O instagram e o facebook pagarão, até 2022, US$1 bilhão para influenciadores digitais que utilizam a plataforma. De acordo com a empresa, essa é uma forma de investir nas personalidades, que terão que bater “metas” para receber a remuneração. Diferentes de redes como YouTube, que paga pelo consumo de conteúdo, os influenciadores, até então, só conseguiam monetizar no Instagram por meio de publicidade paga para marcas.
Babal Guimarães, que possui pouco mais de 3,3 milhões de seguidores no Instagram, afirma que essa nova política valoriza a criação de conteúdo digital, que sustenta a plataforma e traz mais motivação para inovar.
“Enxergo de forma positiva. Acredito que através dessa monetização o influenciador digital se empenha e se dedica cada vez para entregar um conteúdo de qualidade para conquistar cada vez mais seguidores, visualizações e engajamento, com o bônus de ganhar lucros através da monetização”, diz.

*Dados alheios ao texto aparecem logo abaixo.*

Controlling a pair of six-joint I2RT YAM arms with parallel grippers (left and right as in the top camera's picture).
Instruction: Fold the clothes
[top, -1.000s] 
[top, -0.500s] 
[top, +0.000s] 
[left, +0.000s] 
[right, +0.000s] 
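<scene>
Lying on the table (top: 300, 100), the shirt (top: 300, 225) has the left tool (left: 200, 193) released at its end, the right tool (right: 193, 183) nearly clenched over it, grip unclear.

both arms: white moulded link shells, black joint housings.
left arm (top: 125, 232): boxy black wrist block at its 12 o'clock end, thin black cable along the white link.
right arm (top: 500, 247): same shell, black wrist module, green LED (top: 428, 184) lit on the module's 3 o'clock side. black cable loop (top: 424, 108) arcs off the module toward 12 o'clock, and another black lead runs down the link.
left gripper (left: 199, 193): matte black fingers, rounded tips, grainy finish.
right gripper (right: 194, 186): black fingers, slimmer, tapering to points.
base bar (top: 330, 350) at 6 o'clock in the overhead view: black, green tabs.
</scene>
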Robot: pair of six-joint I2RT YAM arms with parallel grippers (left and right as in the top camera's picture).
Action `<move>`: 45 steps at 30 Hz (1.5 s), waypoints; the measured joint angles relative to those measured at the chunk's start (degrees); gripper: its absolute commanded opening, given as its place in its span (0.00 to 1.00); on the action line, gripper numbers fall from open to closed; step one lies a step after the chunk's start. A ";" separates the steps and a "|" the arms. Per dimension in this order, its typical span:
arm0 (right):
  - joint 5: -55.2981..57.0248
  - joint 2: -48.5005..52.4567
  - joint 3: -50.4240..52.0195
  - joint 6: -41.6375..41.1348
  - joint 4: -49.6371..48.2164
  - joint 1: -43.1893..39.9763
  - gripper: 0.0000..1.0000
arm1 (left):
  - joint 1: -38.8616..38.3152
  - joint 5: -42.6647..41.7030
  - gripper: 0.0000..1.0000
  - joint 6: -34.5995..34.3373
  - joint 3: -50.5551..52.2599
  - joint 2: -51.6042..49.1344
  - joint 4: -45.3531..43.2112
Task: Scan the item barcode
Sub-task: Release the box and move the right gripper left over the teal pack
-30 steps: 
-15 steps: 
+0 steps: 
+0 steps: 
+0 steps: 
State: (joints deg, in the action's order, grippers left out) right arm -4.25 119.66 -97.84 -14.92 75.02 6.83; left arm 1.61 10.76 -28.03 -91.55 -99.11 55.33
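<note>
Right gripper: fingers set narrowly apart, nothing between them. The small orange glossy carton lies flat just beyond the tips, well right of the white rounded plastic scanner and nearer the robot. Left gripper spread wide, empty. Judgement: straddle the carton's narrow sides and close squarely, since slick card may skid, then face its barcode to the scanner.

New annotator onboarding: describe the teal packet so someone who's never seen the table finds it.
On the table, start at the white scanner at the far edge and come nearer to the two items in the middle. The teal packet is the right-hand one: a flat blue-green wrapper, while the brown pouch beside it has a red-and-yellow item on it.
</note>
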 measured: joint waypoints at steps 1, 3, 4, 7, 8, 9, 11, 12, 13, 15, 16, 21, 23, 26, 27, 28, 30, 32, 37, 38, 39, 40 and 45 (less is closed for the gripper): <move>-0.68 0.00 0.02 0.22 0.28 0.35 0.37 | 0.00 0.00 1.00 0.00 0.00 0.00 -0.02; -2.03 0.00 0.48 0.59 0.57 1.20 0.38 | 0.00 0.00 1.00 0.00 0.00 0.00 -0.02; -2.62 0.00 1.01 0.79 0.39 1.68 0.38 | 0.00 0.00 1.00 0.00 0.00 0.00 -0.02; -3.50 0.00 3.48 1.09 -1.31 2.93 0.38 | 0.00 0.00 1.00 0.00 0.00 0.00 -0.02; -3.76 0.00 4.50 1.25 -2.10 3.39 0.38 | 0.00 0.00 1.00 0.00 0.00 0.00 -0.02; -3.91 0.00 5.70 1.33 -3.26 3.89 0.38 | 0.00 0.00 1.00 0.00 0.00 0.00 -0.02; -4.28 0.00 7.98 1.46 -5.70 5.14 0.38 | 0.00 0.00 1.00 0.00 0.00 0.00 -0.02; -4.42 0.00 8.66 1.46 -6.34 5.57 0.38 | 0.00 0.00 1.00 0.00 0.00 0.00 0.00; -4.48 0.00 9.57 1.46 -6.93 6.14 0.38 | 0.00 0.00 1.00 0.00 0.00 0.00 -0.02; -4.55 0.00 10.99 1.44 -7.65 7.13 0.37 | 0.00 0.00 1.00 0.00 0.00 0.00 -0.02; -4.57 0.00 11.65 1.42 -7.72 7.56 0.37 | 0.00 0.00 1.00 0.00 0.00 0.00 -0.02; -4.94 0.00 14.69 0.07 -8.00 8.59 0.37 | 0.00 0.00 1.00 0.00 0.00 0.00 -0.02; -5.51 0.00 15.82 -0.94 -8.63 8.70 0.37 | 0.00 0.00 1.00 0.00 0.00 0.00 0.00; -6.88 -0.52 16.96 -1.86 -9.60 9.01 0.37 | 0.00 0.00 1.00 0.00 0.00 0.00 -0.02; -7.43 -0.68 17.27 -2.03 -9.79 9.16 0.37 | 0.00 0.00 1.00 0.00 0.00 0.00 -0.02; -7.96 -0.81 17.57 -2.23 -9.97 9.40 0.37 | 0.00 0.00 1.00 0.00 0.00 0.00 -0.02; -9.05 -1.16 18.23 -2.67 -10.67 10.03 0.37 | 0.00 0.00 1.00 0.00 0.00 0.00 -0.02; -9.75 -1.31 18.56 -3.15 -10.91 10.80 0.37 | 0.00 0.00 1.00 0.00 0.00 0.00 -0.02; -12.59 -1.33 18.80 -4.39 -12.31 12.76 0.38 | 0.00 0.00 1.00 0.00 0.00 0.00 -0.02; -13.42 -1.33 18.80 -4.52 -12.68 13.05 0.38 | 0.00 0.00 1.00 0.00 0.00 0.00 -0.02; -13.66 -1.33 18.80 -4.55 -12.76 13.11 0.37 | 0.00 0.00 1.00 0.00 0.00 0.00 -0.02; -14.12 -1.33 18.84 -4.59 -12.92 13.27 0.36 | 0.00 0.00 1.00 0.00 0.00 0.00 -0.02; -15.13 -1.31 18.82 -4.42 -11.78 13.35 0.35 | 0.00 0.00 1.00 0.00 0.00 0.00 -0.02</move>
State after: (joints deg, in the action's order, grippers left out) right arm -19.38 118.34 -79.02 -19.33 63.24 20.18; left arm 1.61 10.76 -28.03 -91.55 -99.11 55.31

Para ele, essa é uma forma de incentivar, em especial, os nanos e micro influenciadores, que possuem de 10 a 100 mil seguidores. “Para monetizar a rede, o influenciador precisava ser pago por uma marca para uma publicidade, o que geralmente só acontece quando o criador de conteúdo já tem um grande alcance, ou seja, demorava muito para o trabalho começar a dar dinheiro. Com essa alternativa, eles começam a se motivar mais, visto que a remuneração acontece pela própria plataforma, dependendo mais do engajamento que do número de seguidores”, aponta Babal.
A decisão da plataforma, para Babal, segue um caminho natural: reconhecimento da qualidade de conteúdo feito por influenciadores, “É como se fosse um termômetro da qualidade do conteúdo que estamos levando, fazendo com que o influenciador digital busque sempre inovar em seus conteúdos e aprimorar, assim como a empresa ganha uma rede social mais popular e com mais usuários interessados”, diz.